The answer must be every line of the records below that holds the word "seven".

[Data extracted from a collection]
* * * * * * *

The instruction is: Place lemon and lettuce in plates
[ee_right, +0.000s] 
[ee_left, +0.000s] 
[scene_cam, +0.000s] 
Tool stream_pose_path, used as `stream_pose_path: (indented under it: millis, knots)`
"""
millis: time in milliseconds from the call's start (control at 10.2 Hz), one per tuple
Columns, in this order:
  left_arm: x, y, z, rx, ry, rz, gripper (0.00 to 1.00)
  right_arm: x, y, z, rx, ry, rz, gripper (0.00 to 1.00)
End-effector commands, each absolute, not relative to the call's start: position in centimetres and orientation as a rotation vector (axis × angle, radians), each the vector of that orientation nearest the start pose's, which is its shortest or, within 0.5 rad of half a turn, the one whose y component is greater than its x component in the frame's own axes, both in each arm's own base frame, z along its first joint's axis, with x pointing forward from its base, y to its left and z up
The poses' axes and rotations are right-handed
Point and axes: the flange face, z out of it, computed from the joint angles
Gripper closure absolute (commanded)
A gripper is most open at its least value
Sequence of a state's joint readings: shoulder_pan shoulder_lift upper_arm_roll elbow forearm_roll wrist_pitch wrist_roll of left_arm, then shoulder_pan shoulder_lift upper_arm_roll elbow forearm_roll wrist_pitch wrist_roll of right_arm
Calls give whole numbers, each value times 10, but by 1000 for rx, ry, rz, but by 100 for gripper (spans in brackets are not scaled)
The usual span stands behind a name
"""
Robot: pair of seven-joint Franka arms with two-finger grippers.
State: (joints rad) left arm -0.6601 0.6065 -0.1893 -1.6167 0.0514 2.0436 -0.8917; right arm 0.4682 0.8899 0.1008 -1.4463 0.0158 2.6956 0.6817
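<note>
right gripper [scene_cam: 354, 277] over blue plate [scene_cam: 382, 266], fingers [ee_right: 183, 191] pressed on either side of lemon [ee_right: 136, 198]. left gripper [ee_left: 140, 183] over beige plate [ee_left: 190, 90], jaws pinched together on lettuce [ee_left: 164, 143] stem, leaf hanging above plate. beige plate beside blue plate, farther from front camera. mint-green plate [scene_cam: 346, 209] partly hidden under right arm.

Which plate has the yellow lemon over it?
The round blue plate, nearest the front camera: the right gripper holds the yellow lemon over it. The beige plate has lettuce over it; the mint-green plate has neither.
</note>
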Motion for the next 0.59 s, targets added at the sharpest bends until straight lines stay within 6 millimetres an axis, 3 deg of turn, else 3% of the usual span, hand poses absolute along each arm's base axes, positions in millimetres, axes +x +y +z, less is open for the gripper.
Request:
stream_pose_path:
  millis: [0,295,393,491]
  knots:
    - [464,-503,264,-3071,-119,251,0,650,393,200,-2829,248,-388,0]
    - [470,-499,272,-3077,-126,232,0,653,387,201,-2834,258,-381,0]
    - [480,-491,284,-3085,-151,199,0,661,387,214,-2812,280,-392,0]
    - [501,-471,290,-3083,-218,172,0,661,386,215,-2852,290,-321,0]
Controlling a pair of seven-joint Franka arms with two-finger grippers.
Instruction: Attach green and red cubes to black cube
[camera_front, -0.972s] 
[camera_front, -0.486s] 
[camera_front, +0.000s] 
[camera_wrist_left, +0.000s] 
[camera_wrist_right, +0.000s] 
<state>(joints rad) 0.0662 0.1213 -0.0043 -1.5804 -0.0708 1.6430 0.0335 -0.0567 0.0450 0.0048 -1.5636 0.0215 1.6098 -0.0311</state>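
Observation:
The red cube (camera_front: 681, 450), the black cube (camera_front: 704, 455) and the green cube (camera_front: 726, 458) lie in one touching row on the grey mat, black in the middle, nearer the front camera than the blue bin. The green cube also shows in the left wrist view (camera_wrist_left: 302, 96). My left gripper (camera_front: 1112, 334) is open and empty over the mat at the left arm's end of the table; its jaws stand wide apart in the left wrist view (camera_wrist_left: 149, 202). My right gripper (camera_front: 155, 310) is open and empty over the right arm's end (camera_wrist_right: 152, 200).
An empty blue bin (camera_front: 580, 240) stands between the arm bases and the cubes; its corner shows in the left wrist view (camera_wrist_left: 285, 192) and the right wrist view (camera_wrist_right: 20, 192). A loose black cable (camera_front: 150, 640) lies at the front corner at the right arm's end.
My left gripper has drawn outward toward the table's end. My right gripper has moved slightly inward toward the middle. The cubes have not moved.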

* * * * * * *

*Answer box*.
Robot: pair of seven-joint Franka arms with two-finger grippers.
Controlling a pair of seven-joint Franka arms with two-finger grippers.

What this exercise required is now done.